Work task: The whole listing below needs to be retyped without a single change.
[Data extract Boundary: Start]
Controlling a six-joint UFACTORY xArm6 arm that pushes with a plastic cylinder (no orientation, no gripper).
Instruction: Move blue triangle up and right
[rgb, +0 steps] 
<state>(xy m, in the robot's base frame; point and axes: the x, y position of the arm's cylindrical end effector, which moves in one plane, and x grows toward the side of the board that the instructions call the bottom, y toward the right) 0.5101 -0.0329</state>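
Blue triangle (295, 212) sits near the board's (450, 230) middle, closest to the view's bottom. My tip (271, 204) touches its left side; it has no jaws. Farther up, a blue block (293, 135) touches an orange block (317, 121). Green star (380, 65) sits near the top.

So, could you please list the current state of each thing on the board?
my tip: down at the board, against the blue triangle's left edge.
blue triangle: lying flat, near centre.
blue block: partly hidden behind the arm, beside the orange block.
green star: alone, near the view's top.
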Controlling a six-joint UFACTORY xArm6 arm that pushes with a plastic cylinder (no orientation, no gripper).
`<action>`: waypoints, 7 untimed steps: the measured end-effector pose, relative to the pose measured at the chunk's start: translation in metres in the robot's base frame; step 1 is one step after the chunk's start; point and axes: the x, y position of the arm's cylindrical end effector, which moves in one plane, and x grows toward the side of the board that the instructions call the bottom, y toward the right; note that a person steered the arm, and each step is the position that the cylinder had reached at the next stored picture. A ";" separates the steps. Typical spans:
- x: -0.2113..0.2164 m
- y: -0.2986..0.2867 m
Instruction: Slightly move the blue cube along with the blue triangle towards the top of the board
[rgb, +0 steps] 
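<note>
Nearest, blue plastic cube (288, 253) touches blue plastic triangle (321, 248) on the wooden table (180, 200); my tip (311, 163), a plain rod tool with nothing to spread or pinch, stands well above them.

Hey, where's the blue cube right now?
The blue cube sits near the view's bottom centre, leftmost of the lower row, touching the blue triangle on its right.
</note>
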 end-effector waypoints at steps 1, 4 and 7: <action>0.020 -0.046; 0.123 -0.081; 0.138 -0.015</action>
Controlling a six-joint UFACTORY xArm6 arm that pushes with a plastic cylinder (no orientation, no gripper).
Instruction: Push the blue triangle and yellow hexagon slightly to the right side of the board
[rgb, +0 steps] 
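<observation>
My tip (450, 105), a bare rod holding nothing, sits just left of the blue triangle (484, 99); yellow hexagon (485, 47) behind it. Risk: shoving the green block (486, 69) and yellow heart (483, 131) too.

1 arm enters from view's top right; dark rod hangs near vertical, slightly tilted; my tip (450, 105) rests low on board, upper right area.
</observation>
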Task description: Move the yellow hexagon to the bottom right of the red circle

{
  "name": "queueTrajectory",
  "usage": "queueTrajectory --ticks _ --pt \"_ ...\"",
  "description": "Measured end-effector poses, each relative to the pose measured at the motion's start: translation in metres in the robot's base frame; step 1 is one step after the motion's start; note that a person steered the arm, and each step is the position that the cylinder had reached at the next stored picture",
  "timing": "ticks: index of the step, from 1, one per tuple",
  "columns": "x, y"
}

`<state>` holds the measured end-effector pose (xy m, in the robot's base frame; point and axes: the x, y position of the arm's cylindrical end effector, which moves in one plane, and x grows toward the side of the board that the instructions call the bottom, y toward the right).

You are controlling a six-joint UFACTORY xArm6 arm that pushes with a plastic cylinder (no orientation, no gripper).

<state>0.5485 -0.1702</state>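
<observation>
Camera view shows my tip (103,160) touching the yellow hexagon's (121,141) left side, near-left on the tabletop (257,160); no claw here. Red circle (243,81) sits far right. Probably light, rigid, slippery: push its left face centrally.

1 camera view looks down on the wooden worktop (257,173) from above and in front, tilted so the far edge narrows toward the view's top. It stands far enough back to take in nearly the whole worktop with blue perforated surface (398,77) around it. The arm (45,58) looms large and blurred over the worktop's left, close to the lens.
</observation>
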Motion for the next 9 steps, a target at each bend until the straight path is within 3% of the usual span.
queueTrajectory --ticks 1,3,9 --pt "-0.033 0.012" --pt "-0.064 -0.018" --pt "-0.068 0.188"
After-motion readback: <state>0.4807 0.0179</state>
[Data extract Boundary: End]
Your response:
Controlling a six-joint UFACTORY xArm6 arm that pushes with a plastic cylinder (no orientation, no gripper).
Instruction: Move blue triangle up and right
[rgb, +0 steps] 
<state>(xy m, in the robot's base frame; point and axes: the x, y position of the arm's cylindrical end effector, which moves in one plane, and x grows toward the side of the board that the instructions call the bottom, y toward the right) 0.5101 -0.0329</state>
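Blue triangle (295, 212) sits near the board's (450, 230) middle, closest to the view's bottom. My tip (271, 204) touches its left side; it has no jaws. Farther up, a blue block (293, 135) touches an orange block (317, 121). Green star (380, 65) sits near the top.

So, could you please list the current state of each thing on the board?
my tip: down at the board, against the blue triangle's left edge.
blue triangle: lying flat, near centre.
blue block: partly hidden behind the arm, beside the orange block.
green star: alone, near the view's top.
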Controlling a six-joint UFACTORY xArm6 arm that pushes with a plastic cylinder (no orientation, no gripper).
`<action>`: waypoints, 7 untimed steps: the measured end-effector pose, relative to the pose measured at the chunk's start: translation in metres in the robot's base frame; step 1 is one step after the chunk's start; point and axes: the x, y position of the arm's cylindrical end effector, which moves in one plane, and x grows toward the side of the board that the instructions call the bottom, y toward the right; note that a person steered the arm, and each step is the position that the cylinder had reached at the next stored picture. A ";" separates the steps. Typical spans:
- x: -0.2113..0.2164 m
- y: -0.2986..0.2867 m
Instruction: Slightly move the blue cube along with the blue triangle towards the top of the board
[rgb, +0 steps] 
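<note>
Nearest, blue plastic cube (288, 253) touches blue plastic triangle (321, 248) on the wooden table (180, 200); my tip (311, 163), a plain rod tool with nothing to spread or pinch, stands well above them.

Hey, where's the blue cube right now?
The blue cube sits near the view's bottom centre, leftmost of the lower row, touching the blue triangle on its right.
</note>
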 end-effector waypoints at steps 1, 4 and 7: <action>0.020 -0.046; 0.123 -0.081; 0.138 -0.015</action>
Controlling a six-joint UFACTORY xArm6 arm that pushes with a plastic cylinder (no orientation, no gripper).
Instruction: Push the blue triangle and yellow hexagon slightly to the right side of the board
[rgb, +0 steps] 
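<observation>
My tip (450, 105), a bare rod holding nothing, sits just left of the blue triangle (484, 99); yellow hexagon (485, 47) behind it. Risk: shoving the green block (486, 69) and yellow heart (483, 131) too.

1 arm enters from view's top right; dark rod hangs near vertical, slightly tilted; my tip (450, 105) rests low on board, upper right area.
</observation>
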Task description: Move the yellow hexagon to the bottom right of the red circle

{
  "name": "queueTrajectory",
  "usage": "queueTrajectory --ticks _ --pt \"_ ...\"",
  "description": "Measured end-effector poses, each relative to the pose measured at the motion's start: translation in metres in the robot's base frame; step 1 is one step after the motion's start; note that a person steered the arm, and each step is the position that the cylinder had reached at the next stored picture",
  "timing": "ticks: index of the step, from 1, one per tuple",
  "columns": "x, y"
}

`<state>` holds the measured end-effector pose (xy m, in the robot's base frame; point and axes: the x, y position of the arm's cylindrical end effector, which moves in one plane, and x grows toward the side of the board that the instructions call the bottom, y toward the right).

You are controlling a six-joint UFACTORY xArm6 arm that pushes with a plastic cylinder (no orientation, no gripper).

<state>0.5485 -0.1702</state>
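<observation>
Camera view shows my tip (103,160) touching the yellow hexagon's (121,141) left side, near-left on the tabletop (257,160); no claw here. Red circle (243,81) sits far right. Probably light, rigid, slippery: push its left face centrally.

1 camera view looks down on the wooden worktop (257,173) from above and in front, tilted so the far edge narrows toward the view's top. It stands far enough back to take in nearly the whole worktop with blue perforated surface (398,77) around it. The arm (45,58) looms large and blurred over the worktop's left, close to the lens.
</observation>
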Motion for the next 9 steps, a target at each bend until the straight path is within 3% of the usual span.
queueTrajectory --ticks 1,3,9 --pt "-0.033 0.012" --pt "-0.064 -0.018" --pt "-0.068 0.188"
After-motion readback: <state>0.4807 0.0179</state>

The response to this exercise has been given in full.